**What is expected:**
Where the material below has a line containing "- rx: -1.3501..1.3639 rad", start repeating exactly, and keep going through the line containing "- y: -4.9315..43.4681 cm", with no other lines.

**Raw data:**
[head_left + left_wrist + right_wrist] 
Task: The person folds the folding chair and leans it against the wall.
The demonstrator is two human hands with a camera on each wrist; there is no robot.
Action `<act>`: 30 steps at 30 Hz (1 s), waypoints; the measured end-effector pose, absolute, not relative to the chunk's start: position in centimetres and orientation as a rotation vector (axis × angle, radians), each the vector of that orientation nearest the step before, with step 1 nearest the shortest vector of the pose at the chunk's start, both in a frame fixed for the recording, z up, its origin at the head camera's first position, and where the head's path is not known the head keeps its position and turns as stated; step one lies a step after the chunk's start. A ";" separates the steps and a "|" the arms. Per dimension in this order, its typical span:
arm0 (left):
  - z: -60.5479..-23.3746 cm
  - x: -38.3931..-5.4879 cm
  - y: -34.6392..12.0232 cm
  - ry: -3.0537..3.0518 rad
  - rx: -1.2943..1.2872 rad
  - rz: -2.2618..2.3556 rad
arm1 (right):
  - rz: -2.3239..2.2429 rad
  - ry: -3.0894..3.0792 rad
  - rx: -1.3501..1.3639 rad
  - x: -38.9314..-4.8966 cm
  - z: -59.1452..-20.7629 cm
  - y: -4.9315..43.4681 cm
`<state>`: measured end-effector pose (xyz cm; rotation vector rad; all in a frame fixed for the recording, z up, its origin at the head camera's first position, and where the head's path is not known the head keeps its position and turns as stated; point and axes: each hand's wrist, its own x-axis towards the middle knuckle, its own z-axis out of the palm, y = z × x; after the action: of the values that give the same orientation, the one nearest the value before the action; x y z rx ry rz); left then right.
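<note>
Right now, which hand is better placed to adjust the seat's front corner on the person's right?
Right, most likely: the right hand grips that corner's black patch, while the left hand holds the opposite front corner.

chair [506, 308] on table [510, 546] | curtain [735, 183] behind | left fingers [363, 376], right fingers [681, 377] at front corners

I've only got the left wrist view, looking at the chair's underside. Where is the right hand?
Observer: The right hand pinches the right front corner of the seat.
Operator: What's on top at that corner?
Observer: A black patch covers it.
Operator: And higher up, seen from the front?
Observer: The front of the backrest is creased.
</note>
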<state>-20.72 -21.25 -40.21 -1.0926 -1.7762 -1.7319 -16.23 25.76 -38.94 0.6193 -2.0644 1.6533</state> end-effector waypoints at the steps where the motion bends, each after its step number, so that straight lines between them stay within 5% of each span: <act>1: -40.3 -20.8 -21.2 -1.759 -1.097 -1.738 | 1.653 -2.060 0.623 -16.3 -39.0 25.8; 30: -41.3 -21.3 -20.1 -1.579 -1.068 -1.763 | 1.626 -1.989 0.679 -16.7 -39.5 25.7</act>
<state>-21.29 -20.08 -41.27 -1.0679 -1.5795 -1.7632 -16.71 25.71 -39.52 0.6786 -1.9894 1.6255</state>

**Solution for this exercise:**
  - rx: -1.3501..1.3639 rad
  - x: -38.9314..-4.8966 cm
  - z: -59.1452..-20.7629 cm
  - y: -4.9315..43.4681 cm

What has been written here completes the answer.